Ein erbitterter Kampf zwischen traditionellen Finanzinstituten und der Krypto-Industrie entbrennt um die Regulierung von Stablecoins. Dabei geht es um gewaltige 187 Milliarden Dollar an Gebühreneinnahmen, die Banken durch digitale Währungen bedroht sehen.

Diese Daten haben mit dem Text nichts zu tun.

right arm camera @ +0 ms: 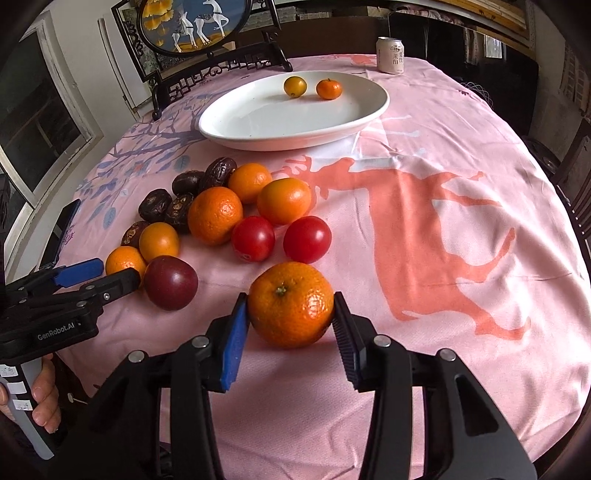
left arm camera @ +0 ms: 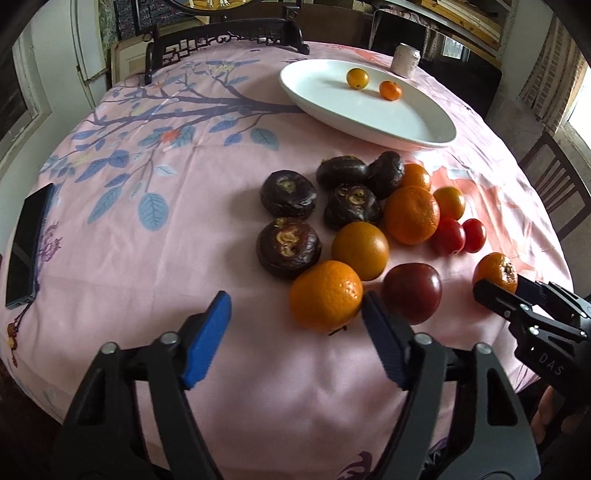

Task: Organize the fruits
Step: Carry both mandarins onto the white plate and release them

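Observation:
A pile of fruit lies on the pink tablecloth: mandarins, dark water chestnuts (left arm camera: 288, 194), two red tomatoes (right arm camera: 253, 238) and a dark red plum (left arm camera: 412, 291). My left gripper (left arm camera: 295, 295) stands open. A mandarin (left arm camera: 325, 293) sits just ahead, between its tips; the right pad is close to it, the left pad well clear. My right gripper (right arm camera: 290, 298) is shut on another mandarin (right arm camera: 291, 310) that rests on the cloth, both pads against its sides. A white oval plate (right arm camera: 277, 122) at the back holds a yellow-orange fruit (right arm camera: 295, 86) and a small mandarin (right arm camera: 328, 89).
A drinks can (right arm camera: 390, 55) stands behind the plate. A dark phone (left arm camera: 27, 243) lies at the table's left edge. A framed ornament on a black stand (right arm camera: 192, 26) sits at the far side. A chair (left arm camera: 554, 184) stands at the right. A person's hand (right arm camera: 44, 402) grips the left handle.

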`<state>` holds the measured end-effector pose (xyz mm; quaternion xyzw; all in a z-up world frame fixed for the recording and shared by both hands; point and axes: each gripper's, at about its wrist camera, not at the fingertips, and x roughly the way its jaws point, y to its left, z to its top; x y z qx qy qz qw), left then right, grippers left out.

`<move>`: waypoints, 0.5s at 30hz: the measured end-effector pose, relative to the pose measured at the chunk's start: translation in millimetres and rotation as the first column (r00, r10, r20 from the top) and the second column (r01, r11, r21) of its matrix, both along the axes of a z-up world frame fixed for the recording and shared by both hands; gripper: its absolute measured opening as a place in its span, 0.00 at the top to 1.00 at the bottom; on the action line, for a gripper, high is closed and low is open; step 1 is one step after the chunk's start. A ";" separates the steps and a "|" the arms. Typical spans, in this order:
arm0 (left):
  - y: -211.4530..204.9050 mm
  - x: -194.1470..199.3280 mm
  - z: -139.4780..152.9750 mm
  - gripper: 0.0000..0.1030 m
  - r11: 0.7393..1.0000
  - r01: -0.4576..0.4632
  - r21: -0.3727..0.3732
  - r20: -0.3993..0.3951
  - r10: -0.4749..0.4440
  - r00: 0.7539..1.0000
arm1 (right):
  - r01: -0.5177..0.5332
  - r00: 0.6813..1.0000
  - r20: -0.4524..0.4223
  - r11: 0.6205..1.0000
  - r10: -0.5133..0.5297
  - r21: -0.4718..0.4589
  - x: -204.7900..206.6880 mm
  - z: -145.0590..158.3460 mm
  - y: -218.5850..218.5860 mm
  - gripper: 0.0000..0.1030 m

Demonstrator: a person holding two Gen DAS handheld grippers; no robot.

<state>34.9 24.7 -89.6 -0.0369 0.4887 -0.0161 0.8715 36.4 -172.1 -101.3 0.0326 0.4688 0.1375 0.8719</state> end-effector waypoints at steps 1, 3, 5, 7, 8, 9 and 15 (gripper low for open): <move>-3.2 0.9 -1.4 0.40 1.000 0.011 -0.007 -0.002 -0.011 1.000 | 0.000 1.000 -0.004 1.000 0.000 0.001 0.3 -0.6 0.2 0.56; -8.1 2.6 -3.4 0.51 0.999 0.032 -0.019 -0.007 -0.032 0.999 | -0.004 1.000 -0.003 1.000 0.004 -0.001 -0.3 -0.5 0.9 0.56; -11.5 2.6 -4.7 0.60 0.998 0.050 -0.036 -0.006 -0.051 0.999 | -0.009 1.000 -0.003 1.000 0.009 -0.003 -0.5 -0.5 2.1 0.56; -14.1 0.8 -3.2 0.60 0.999 0.051 -0.016 0.004 -0.051 0.999 | -0.012 1.000 -0.005 1.000 0.012 -0.001 -0.6 -0.6 2.8 0.56; -14.1 -0.3 -2.5 0.61 0.999 0.050 -0.015 0.006 -0.050 0.999 | -0.012 1.000 -0.004 1.000 0.012 0.001 -1.1 -0.3 2.8 0.56; -13.1 -1.8 -0.9 0.61 0.999 0.049 -0.017 0.010 -0.049 0.999 | -0.012 1.000 -0.001 1.000 0.012 0.002 -1.5 0.8 2.7 0.56; -7.6 -12.6 18.9 0.61 0.999 0.039 -0.023 0.063 -0.037 0.997 | -0.017 1.000 0.019 1.000 0.016 0.006 -5.2 7.1 2.8 0.56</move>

- Banken befürchten Verlust von 187 Milliarden Dollar Zahlungsgebühren
- Coinbase wirft Finanzsektor Profitschutz vor
- GENIUS Act nach anfänglicher Unterstützung gestoppt
Banks claim stablecoins will drain deposits and harm lending, but there’s no evidence supporting this. Bank attacks on the bipartisan GENIUS Act and on @POTUS’s crypto agenda aren’t about stability—they’re about protecting $187B in payment fees. Stablecoins modernize payments and…
— Faryar Shirzad 🛡️ (@faryarshirzad) September 16, 2025
Der Widerstand traditioneller Banken gegen Stablecoins erreicht neue Dimensionen. Während Finanzinstitute offiziell vor einer möglichen Kapitalflucht warnen, sehen Krypto-Befürworter ganz andere Motive.
Faryar Shirzad, Chief Policy Officer der Krypto-Börse Coinbase, bringt es auf den Punkt: „Die Feindseligkeit der Banken dreht sich ausschließlich um den Schutz von 187 Milliarden Dollar an zahlungsbezogenen Gebühren“, erklärt der Coinbase-Manager.
Warum Banken wirklich zittern
Die Zahlen sprechen eine deutliche Sprache. Sollten Stablecoins breite gesellschaftliche Akzeptanz finden, könnten Verbraucher die teuren Zahlungsschienen der Banken umgehen.
Das Ergebnis wäre verheerend für die Branche: Massive Gewinneinbußen bei einem der lukrativsten Geschäftsbereiche überhaupt.
Coinbase und andere Krypto-Lobbyisten argumentieren, dass Stablecoins primär als Zahlungsinstrumente dienen. Belege für die von Banken beschworene Kapitalflucht fehlen hingegen vollständig.
GENIUS Act: Vom Verbündeten zum Feind
Besonders pikant: Der Bankensektor unterstützte das GENIUS Act zunächst, ruderte dann aber überraschend zurück. Krypto-Lobbyisten sehen darin ein altbekanntes Muster.
„Stablecoins sind die neueste Innovation, die Banken zu bremsen versuchen – nach Geldautomaten und Online-Banking“, so die Argumentation der Branche.
Die Schlacht um die Stablecoin-Regulierung wird damit zu einem Kampf um Milliarden-Gewinne. Wer am Ende siegt, entscheidet über die Zukunft des digitalen Zahlungsverkehrs.